Show all lines containing "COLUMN" from the data below.
--- Data extract Enclosed Below ---
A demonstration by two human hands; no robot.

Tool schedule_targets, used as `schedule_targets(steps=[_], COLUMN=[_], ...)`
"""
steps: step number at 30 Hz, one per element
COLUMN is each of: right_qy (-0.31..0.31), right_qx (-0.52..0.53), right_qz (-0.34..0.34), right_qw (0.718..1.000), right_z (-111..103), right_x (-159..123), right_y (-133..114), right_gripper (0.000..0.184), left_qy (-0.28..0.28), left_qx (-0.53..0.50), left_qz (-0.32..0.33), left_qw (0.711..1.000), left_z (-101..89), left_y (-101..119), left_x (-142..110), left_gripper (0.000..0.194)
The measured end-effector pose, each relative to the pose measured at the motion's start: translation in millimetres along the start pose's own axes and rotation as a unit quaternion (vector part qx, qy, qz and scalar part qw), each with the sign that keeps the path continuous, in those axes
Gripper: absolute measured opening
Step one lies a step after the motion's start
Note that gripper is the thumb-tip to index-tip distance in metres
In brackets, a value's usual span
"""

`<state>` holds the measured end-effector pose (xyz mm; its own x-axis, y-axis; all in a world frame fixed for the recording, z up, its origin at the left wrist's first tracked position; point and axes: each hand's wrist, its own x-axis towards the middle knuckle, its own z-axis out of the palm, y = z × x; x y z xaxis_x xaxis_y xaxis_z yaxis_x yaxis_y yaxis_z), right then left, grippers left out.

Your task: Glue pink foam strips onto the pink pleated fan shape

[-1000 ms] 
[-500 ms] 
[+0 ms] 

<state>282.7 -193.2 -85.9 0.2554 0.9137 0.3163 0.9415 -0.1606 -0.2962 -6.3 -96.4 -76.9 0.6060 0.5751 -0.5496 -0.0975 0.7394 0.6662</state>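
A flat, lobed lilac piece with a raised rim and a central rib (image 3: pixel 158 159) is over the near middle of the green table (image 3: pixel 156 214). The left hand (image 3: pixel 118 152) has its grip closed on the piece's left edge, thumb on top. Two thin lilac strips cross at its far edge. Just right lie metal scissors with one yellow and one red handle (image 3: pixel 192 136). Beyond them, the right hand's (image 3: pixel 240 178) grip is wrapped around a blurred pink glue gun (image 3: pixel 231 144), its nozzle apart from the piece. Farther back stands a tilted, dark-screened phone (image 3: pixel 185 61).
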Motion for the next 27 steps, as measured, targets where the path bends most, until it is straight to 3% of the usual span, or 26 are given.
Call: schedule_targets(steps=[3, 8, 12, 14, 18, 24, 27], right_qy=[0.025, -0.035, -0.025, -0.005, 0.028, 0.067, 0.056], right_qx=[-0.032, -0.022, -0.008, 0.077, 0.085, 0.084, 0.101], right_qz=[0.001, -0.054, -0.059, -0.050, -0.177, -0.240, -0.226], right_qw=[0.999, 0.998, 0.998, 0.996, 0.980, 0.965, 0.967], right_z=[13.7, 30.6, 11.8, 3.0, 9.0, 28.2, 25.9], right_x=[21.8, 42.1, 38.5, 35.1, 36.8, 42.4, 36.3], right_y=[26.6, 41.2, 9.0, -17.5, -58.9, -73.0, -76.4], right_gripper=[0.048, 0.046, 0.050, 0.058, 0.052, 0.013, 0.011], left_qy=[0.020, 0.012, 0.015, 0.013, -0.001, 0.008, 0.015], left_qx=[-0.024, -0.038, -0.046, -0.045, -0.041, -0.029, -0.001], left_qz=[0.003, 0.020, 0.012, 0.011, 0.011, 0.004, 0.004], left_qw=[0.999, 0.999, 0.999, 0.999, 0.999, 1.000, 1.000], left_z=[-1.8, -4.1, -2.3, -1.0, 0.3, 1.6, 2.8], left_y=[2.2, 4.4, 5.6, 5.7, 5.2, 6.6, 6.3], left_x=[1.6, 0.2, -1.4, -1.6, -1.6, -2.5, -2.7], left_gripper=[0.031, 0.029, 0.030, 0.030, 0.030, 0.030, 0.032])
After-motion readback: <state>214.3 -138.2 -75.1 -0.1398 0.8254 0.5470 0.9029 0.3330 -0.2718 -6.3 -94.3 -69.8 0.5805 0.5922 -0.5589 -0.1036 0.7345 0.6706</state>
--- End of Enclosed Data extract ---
### Finished task
Tool schedule_targets, used as `schedule_targets(steps=[_], COLUMN=[_], ...)`
COLUMN is each of: right_qy (-0.31..0.31), right_qx (-0.52..0.53), right_qz (-0.34..0.34), right_qw (0.718..1.000), right_z (-111..103), right_x (-159..123), right_y (-133..114), right_gripper (0.000..0.184), left_qy (-0.28..0.28), left_qx (-0.53..0.50), left_qz (-0.32..0.33), left_qw (0.711..1.000), left_z (-101..89), left_y (-101..119), left_x (-142..110), left_gripper (0.000..0.194)

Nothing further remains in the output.